* [Task to complete] Write out the data that follows. Keep every character unchanged.

* [Dataset excerpt]
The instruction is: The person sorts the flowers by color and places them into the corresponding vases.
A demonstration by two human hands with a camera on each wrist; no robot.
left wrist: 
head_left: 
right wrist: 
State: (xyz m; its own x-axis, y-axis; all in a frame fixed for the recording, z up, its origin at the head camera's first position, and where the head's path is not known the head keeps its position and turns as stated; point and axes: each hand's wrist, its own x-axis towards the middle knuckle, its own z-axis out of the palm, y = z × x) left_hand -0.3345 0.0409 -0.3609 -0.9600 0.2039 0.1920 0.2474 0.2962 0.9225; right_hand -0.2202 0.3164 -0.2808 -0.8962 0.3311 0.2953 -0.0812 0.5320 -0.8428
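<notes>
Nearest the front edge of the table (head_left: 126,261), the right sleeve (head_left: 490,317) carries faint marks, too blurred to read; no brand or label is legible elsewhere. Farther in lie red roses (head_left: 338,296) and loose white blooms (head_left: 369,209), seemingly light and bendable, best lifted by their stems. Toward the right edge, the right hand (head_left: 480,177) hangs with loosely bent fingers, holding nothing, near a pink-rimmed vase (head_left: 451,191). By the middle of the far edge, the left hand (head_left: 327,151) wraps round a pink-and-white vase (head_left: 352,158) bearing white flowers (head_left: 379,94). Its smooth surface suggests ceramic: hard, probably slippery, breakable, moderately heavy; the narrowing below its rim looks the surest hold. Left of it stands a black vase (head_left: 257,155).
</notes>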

* [Response area]
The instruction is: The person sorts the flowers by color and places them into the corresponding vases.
A demonstration by two human hands with a camera on each wrist; no robot.
left wrist: 
head_left: 
right wrist: 
State: (xyz m; its own x-axis, y-axis; all in a frame fixed for the recording, z up, its origin at the head camera's first position, and where the head's path is not known the head keeps its position and turns as stated; point and axes: each hand's wrist, its own x-axis towards the middle knuckle, its own z-axis out of the palm, y = z × x) left_hand -0.3345 0.0409 -0.3609 -0.9600 0.2039 0.1920 0.2474 0.2962 0.9225; right_hand -0.2202 0.3164 -0.2808 -0.8962 0.3311 0.2953 -0.0812 0.5320 -0.8428
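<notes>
Nearest the front edge of the table (head_left: 126,261), the right sleeve (head_left: 490,317) carries faint marks, too blurred to read; no brand or label is legible elsewhere. Farther in lie red roses (head_left: 338,296) and loose white blooms (head_left: 369,209), seemingly light and bendable, best lifted by their stems. Toward the right edge, the right hand (head_left: 480,177) hangs with loosely bent fingers, holding nothing, near a pink-rimmed vase (head_left: 451,191). By the middle of the far edge, the left hand (head_left: 327,151) wraps round a pink-and-white vase (head_left: 352,158) bearing white flowers (head_left: 379,94). Its smooth surface suggests ceramic: hard, probably slippery, breakable, moderately heavy; the narrowing below its rim looks the surest hold. Left of it stands a black vase (head_left: 257,155).
</notes>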

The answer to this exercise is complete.